Study Finds Hollywood LGBT Actors Still Face Workplace Bias & Discrimination
While it appears that we're seeing progress in the amount of LGBT representation that we're seeing in film and television--and let's be honest, mostly television--a study conducted by the UCLA based Williams Institute think tank, which specializes in "sexual orientation, gender identity, and public policy" reveals that LGBT discrimination still exists behind-the-scenes in Hollywood.
The study was commissioned by the Screen Actors Guild-American Federation of Television and Radio Artists (SAG/AFTRA) and consisted of 5,692 participants, including 465 participants who identified as gay men, 61 as lesbians, and seven as transgender. 301 men and women identified themselves as bisexual.
The Associated Press reports on the study, saying:
"It found that more than half of the actors who identify as gay, bisexual and transgender think directors and producers are biased against them.
More than one-third of the actors who don't fall into those categories agreed with that perception.
Only 16 percent of the gay, bisexual and transgender respondents, however, said they had experienced discrimination.
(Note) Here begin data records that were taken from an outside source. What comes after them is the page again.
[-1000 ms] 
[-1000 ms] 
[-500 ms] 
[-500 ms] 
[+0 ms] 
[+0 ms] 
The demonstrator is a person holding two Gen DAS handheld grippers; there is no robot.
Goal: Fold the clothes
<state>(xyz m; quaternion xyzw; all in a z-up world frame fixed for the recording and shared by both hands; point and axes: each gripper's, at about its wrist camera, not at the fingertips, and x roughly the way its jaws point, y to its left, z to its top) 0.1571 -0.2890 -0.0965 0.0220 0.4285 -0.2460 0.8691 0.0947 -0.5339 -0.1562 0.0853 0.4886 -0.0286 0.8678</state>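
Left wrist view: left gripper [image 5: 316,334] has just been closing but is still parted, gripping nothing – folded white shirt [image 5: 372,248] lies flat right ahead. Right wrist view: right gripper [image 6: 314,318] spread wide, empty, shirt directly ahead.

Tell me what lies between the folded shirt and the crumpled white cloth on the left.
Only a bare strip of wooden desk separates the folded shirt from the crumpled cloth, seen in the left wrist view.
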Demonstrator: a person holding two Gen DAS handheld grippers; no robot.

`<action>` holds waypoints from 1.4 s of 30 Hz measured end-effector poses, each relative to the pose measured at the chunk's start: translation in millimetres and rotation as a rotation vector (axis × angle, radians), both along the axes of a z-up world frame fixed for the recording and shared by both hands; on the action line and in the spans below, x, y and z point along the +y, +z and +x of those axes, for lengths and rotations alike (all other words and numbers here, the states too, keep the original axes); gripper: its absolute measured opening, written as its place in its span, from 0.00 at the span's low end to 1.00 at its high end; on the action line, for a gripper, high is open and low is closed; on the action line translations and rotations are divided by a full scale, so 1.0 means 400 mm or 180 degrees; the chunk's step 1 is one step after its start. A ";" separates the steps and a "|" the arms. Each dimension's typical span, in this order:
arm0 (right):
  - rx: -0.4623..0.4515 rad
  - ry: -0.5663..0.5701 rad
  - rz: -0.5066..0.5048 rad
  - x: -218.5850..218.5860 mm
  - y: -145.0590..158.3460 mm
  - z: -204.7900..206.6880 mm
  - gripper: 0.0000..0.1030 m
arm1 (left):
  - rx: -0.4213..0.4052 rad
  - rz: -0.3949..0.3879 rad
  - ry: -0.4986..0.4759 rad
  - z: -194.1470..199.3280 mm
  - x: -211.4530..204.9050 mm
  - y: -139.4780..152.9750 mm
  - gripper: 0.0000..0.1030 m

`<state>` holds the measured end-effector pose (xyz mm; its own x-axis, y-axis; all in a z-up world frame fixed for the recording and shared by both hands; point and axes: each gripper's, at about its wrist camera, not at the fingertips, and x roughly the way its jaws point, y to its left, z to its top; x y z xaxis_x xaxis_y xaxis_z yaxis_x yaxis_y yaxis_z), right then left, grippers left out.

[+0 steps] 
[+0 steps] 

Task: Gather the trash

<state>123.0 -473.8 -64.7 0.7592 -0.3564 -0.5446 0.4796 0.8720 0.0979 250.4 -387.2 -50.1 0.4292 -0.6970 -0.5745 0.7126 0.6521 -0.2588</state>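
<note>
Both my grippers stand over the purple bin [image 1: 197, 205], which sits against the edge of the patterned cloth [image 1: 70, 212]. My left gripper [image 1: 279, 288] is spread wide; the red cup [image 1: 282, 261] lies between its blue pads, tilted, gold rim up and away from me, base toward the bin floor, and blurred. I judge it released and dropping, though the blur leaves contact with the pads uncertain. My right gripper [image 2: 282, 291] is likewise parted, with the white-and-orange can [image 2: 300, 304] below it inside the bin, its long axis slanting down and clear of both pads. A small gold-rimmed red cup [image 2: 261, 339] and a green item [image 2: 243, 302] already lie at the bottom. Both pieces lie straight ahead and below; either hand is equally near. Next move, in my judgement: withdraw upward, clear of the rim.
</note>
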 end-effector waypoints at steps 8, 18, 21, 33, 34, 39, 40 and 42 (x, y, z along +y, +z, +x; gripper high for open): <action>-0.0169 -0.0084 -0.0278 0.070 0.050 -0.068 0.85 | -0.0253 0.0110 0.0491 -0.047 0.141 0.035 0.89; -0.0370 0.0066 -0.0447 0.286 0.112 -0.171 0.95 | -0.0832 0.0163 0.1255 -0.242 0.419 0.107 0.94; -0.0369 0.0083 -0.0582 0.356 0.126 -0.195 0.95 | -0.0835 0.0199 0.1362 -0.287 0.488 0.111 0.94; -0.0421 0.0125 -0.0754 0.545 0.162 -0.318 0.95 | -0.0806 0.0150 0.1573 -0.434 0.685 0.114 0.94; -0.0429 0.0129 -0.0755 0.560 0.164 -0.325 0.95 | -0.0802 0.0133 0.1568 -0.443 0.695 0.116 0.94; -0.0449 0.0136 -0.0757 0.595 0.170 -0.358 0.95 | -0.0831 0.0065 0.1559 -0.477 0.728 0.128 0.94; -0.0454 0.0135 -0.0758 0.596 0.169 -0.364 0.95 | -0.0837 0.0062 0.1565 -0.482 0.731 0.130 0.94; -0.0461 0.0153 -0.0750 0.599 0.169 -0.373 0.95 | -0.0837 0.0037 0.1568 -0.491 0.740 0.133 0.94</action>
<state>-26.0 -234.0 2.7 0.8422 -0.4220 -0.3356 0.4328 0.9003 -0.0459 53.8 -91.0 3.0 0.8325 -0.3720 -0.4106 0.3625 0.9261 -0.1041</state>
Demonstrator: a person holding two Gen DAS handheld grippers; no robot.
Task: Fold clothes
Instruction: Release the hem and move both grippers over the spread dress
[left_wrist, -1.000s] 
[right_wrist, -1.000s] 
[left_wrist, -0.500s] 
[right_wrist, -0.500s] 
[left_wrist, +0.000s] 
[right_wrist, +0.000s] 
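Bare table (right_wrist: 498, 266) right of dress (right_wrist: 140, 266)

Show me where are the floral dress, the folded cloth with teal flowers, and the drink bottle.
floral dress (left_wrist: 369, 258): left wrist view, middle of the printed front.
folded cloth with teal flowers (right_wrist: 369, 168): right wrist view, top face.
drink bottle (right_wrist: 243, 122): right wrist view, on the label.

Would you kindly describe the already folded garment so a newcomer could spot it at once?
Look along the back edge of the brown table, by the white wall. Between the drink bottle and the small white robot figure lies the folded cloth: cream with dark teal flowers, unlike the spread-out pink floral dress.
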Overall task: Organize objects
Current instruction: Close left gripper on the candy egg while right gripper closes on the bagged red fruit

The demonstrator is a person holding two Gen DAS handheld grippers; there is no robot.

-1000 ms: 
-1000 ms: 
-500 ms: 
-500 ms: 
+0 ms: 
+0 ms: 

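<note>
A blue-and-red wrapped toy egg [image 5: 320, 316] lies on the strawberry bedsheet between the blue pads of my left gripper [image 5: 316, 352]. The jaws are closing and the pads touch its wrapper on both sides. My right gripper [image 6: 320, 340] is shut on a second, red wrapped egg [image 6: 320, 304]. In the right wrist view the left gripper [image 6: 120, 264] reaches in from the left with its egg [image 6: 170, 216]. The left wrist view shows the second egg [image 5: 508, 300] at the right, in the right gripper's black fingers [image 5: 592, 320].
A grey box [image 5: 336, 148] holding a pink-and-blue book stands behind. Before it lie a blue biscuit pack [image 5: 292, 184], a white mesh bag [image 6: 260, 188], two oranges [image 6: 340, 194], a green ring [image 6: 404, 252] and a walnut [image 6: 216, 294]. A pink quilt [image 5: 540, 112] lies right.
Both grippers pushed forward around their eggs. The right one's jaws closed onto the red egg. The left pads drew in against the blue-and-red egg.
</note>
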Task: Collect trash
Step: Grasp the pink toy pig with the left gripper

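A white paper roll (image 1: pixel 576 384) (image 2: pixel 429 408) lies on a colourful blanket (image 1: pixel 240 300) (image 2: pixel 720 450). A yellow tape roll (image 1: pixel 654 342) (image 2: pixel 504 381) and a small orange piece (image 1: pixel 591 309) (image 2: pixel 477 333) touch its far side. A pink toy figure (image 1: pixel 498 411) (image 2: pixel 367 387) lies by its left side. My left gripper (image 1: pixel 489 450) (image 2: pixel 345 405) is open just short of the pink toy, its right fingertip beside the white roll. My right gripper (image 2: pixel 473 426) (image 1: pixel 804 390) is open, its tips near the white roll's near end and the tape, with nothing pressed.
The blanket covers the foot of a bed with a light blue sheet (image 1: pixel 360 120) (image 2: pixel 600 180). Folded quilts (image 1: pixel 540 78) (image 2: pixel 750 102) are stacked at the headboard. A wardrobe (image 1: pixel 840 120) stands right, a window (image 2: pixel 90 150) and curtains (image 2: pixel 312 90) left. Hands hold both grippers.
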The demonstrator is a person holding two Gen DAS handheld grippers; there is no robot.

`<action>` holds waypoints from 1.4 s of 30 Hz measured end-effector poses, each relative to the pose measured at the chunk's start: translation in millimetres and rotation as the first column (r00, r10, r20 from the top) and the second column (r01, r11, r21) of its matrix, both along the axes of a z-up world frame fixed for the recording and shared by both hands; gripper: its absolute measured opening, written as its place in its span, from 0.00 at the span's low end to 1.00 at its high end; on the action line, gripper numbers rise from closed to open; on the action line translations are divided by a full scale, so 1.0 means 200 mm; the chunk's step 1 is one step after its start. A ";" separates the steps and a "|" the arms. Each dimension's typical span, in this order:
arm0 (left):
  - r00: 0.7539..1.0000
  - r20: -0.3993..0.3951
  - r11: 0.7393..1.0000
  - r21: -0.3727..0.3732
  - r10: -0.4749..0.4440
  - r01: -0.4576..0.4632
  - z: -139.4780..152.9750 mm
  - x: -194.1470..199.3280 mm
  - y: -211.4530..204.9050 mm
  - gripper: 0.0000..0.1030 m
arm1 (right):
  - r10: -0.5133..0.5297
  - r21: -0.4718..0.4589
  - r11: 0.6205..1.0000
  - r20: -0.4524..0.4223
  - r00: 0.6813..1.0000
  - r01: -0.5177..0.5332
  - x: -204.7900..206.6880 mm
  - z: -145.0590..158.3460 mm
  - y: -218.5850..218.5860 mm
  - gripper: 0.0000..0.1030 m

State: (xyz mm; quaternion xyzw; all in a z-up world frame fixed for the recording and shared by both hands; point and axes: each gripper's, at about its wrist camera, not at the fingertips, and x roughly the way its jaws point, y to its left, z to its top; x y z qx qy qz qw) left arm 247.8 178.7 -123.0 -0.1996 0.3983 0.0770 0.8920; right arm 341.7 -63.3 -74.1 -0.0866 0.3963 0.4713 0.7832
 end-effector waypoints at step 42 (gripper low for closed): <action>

Gay men reported the most, with about one-fifth saying they had been discriminated against.
The online survey of nearly 5,700 SAG/AFTRA members also found that more than half of the gay, transgender and bisexual respondents had heard producers and directors make anti-gay comments while working on-set.
The survey also revealed that despite concerns about being typecast, two-thirds of the gay actors who had played gay characters felt that it had not harmed their careers or limited the roles they were offered. Nine percent of the gay men and lesbians said they had been turned down for roles during the past five years because of their sexual orientations."
What's your reaction to the study's findings, Instincters?